31.12.04

3.

A minha prima Ana Rita tem o olhar. Aquele olhar. Sempre teve. Vi ontem uma foto dela, quando tinha sete anos, e já então miudinha tinha o olhar firme, fixo, sabedor, trespassante como quem faz da Terra um jornal que se lê à luz de uma supernova.

Deve ser esse olhar que tanto apreciam em mim, quem me conhece, quem me descobre. Há mais gente na minha família que também o tem, e que tem outras coisas. Como aquelas que eu referi ali no outro post.

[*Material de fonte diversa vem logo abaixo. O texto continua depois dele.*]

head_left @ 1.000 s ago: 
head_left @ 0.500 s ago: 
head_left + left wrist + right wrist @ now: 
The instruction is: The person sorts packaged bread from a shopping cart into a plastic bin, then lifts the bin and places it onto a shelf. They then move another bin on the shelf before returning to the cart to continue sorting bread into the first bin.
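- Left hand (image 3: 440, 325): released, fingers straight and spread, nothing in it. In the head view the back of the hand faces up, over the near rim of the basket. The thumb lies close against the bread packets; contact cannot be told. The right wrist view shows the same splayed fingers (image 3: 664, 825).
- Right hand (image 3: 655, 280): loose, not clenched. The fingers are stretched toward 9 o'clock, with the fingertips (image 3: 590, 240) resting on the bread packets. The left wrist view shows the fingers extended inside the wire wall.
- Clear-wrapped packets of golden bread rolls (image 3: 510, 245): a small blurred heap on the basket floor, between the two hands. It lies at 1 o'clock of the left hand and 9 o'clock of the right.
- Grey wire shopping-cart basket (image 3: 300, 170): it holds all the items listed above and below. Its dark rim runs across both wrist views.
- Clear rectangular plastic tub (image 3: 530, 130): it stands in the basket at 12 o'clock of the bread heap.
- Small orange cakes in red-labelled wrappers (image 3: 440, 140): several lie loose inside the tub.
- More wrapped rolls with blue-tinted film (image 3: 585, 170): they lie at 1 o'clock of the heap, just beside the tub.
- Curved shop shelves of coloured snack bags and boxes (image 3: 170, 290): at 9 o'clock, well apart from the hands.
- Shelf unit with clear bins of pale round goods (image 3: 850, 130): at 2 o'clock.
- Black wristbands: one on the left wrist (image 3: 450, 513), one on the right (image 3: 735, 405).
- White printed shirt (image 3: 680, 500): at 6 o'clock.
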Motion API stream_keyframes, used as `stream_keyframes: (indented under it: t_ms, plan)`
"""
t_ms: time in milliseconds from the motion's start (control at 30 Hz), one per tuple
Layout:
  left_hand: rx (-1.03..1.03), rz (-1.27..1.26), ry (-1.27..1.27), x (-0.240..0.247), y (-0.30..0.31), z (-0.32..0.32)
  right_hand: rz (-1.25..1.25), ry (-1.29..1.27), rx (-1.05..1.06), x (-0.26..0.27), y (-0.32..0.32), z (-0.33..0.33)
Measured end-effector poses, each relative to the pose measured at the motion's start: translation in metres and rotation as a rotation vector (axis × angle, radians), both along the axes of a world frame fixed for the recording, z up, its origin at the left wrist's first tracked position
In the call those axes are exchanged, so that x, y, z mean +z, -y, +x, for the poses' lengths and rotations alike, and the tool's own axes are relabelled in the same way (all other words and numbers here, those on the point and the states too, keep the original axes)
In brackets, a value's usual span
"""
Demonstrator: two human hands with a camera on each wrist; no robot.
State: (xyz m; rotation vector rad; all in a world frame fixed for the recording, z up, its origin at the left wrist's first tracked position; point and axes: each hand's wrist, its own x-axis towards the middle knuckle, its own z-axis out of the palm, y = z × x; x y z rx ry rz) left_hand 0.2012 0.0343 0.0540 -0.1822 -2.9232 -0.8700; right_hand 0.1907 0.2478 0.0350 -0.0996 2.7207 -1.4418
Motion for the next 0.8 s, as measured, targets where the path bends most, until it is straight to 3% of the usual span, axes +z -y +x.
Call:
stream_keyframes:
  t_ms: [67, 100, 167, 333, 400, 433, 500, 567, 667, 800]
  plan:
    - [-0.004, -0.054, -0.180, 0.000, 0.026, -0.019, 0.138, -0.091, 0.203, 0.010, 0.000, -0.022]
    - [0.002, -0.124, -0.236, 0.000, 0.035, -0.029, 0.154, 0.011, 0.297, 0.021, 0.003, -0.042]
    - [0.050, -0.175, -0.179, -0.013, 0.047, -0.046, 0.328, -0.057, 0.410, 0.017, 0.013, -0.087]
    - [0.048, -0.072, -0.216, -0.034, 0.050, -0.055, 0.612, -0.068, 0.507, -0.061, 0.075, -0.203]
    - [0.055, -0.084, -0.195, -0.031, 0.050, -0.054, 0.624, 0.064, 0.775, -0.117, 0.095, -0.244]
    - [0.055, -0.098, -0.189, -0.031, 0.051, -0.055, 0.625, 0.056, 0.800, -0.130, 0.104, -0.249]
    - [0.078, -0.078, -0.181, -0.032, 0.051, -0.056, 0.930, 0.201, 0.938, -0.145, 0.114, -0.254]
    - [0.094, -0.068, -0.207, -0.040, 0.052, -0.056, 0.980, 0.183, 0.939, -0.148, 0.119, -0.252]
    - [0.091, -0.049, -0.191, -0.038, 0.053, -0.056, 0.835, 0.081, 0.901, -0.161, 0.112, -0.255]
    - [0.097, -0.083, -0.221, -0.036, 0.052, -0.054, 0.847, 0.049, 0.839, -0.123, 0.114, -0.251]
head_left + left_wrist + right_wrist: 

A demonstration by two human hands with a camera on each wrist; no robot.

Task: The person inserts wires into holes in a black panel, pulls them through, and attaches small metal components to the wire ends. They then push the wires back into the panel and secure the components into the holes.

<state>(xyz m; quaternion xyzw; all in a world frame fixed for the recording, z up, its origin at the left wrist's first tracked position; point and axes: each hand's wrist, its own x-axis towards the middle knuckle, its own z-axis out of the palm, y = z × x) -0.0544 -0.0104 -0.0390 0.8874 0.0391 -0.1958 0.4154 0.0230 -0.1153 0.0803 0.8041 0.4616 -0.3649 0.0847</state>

Hoje julgo ter percebido. Porque assumimos o dever, porque desfocamos de nós mesmos, sem nunca perdermos o amor-próprio e até com algum hedonismo (que os de tons sépia avaliam por essa linha energúmena, "tu tens a mania que sabes tudo", quando efectivamente se torna claro que eles nada sabem embora se arroguem "sérios") e ainda assim o nosso motor é a responsabilidade, é passar o testemunho, somos da cepa dos que guardam a vida e as velas. E somos de tons vibrantes, de formas múltiplices, arde-nos cá dentro esta coisa feroz e belicosa que por vezes nos domina e ameaça destruir, e ardemos, ah se ardemos, somos tochas presas a cometas de amor, rasgando os mapas do purgatório de cada um, e - quando conseguimos manter a calma e singrar os dias na placidez de sermos aquilo que somos, aí então não nos consumimos, nem um de nós desiste ou se entrega à morte fervente dos caminhos do excesso, e nessa altura paramos e tiramos uma noite para nós como hoje, na certeza de haver ainda muitos dias durante os quais poderemos ensinar, acalentar, ajudar, escrever, parir.